Ted Leo/Pharmacists / The Duke Spirit / Les Aus
40 Watt; Athens, GA

The thing you should know about
Athens concert venues is that shows start at 10:30 pm--as in, the
opening band finally shuffles up on stage nursing PBRs when an hour away in
Atlanta a second group is setting up their gear. Townies and underage co-eds
with fake IDs are already on their third or fourth beer (even more if it's the
weekend or Thursday) and talkatively make their way into the now smokeless
clubs. I've arrived at a place like the Caledonia by 1am and not missed the
headliner. In fact, the last band's still finishing their set.

Perhaps it's indicative of the laid-back Southern mentality (face it, Atlanta
runs on corporate Eastern seaboard time) or maybe it's just that Athens runs
on "rock time." Either way, the occasional exception out of the late-night
norm has caused me to miss nearly entire sets by legends like Daniel Lanois.
Gauging the out-of-the-ordinary early set is difficult. You have to ask the
following questions: Is the performer older in his years? Will the people be
more the party-all-night, Guided By Voices crowd or the be-in-bed-by-midnight,
Death Cab For Cutie crowd? Is the performer worth staying up until last call?
Are you looking for an excuse to get toasted until last call, you lazy drunk?
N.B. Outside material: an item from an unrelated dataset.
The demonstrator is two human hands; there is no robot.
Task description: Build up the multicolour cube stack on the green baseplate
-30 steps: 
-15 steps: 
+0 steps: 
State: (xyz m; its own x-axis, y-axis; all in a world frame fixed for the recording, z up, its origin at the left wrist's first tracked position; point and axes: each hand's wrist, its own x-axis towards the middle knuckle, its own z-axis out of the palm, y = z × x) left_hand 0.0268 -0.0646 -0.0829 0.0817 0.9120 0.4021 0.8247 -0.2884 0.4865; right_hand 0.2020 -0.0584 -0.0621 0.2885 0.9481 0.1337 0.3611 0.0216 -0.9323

I can now add a new factor: the performer's health. Ted Leo's been in and out
hospitals and therapy for vocal chord inflammation over the past few years. He
tours harder than most bands, talks with countless radio stations and fans not
heavy-handedly like a merchandiser but more like a rock prophet. I converted
with many in 2003 with the advent of Hearts of Oak, a record that
re-revitalized my hope for punk rock and music in general. The hooks were real
and vigorous, but it was Leo's vocal enthusiasm that solidified him as a
legend in the making. Imagine my concern when the veteran opened the show
saying that night was the first in a week they'd been able to play.

Because we arrived at 10:45 pm, my lady and I missed Les Aus, a group whose
description in the local weekly ("Catalan-sung psychedelia") sounded extremely
promising (on later exploration, I found out they did, indeed, rule). We did,
however, catch the tail end of The Duke Spirit, one of those "Breaking Out"
bands or something NME probably shit their trousers over, that sounded like PJ
Harvey fronting Spiritualized or maybe an extroverted Nico singing for a
friendlier Velvet Underground. I didn't really buy it. The lead vocalist,
Liela Moss, certainly acted like an energetic stage performer, beating the
tambourine within an inch of its life and dropping to the floor like the
famous live Doors footage you also see of Jim Morrison on VH1's 100 Most
Shocking Moments in Rock
montage. I can dig a musician as performer in the
latter role's "performative" sense, the qualities of the whole stage show, but
only when the performance is genuine and not presented as an object to gawk

Despite Ted Leo's opening explanation, the audience and the band grabbed onto
each other immediately. After a week's rest and visibly a little discomfort,
Ted Leo wanted nothing more than to get back to what he does best: creating a
real relationship with the audience. At one point in the show when his voice
was giving out, Ted Leo told the audience to get off their lazy asses and sing
along, or more helpfully, get on stage and grab a microphone. No one,
unfortunately, took him up on the latter offer, but we did all shout the
chorus to a song off Shake the Sheets, to which Leo was appreciative.
After a one-two punch of Hearts of Oak material, the band introduced
"Army Bound," which still sounded like it was in its formative stages, but the
extended guitar solo was a nice surprise I hope comes through the recording.

Unfortunately, the whole time I couldn't help but think the man was a leader
with half an attentive audience. He's one of the few in rock ‘n roll that has
something honest and real to say both in lyric and in conversation. Watching
him was like seeing a solo Billy Bragg on national television a month ago: a
solid, heartfelt performance, yet almost wasted on a crowd only intent on
being entertained. Sure, entertainment is a large part of why people attend
concerts, but musicians like Billy Bragg and Ted Leo offer the possibility or
the challenge of change. This brings in the question of audience
responsibility: does it exist? Should the crowd invest in the performance as
much as the performer? More? Experience on the latter question suggests yes,
but there are still those who expect product shouting, "Here we are now,
entertain us!" (never thought I'd quote Kurt Cobain). Nevertheless, Ted Leo
will tirelessly continue to give his 110%, and I hope that, for rock ‘n roll's
sake, there are people out there giving back more.